• [Your objective] Reply only with how many lines below contain "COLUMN".

Records drawn from a dataset
_ _ _ _ _
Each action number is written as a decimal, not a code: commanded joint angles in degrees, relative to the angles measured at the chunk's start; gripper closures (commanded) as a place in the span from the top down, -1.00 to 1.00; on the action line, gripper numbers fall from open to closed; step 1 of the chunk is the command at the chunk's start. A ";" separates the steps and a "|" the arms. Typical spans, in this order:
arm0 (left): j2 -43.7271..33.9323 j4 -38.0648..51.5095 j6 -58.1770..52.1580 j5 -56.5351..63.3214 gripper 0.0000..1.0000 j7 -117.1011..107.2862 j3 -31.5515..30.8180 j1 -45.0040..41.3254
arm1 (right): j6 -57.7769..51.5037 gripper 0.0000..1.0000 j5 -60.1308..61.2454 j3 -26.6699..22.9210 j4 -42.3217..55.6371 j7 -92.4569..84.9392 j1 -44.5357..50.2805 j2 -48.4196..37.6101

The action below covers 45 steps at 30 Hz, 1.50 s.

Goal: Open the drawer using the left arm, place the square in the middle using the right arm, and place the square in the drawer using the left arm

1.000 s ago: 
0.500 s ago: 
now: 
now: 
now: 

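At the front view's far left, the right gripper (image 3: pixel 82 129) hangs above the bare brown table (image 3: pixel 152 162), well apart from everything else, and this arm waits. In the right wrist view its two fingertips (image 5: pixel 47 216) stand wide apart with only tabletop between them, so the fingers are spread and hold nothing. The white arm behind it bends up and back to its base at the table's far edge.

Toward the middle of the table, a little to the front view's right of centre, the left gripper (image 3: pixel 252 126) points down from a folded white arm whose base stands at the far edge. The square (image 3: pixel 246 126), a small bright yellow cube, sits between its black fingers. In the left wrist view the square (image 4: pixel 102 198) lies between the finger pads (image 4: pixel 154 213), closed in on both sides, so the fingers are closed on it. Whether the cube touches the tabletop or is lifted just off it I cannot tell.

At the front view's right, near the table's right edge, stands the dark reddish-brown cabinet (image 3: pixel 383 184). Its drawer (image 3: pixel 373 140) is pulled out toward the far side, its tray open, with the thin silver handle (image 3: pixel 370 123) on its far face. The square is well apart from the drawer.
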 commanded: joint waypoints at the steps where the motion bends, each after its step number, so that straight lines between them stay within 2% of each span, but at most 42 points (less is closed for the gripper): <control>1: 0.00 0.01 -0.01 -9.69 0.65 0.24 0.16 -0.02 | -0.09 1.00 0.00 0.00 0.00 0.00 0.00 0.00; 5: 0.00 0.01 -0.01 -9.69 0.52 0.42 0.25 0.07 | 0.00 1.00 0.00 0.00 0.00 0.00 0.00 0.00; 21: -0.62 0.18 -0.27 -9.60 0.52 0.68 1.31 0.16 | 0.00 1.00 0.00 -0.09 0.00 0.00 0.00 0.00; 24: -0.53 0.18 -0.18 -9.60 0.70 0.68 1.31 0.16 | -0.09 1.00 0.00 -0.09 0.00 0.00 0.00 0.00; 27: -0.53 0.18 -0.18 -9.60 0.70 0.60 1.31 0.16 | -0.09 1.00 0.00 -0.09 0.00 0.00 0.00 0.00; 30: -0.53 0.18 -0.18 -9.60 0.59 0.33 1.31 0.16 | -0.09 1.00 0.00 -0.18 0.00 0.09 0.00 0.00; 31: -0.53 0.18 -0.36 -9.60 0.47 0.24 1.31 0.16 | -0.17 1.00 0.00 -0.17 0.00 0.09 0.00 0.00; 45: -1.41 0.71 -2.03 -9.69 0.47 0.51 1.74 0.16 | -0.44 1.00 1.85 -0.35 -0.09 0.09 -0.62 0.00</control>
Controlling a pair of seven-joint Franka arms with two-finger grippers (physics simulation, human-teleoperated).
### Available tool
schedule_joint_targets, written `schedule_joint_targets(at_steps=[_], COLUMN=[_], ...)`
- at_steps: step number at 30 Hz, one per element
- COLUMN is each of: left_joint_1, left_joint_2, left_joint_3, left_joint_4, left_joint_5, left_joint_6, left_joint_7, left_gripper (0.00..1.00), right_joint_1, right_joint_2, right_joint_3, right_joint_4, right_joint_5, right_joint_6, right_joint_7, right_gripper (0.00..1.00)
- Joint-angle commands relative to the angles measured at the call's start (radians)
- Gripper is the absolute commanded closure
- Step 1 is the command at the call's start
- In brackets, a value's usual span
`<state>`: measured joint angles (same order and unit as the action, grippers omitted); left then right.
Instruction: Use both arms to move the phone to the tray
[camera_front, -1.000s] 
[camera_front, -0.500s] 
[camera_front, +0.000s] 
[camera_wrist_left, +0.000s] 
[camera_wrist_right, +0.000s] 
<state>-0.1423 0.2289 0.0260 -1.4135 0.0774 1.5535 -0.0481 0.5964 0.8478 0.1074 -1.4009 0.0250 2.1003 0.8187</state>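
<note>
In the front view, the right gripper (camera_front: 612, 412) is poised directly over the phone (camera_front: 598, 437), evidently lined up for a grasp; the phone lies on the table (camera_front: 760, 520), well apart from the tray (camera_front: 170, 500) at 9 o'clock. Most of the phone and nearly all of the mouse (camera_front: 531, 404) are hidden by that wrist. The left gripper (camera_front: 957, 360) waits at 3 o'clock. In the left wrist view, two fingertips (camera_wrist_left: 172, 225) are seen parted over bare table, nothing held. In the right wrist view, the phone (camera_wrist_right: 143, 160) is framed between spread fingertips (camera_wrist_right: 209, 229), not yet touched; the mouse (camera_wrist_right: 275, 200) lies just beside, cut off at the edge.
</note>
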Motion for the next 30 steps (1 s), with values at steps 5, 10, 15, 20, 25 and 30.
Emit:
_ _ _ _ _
• [Task answer] 2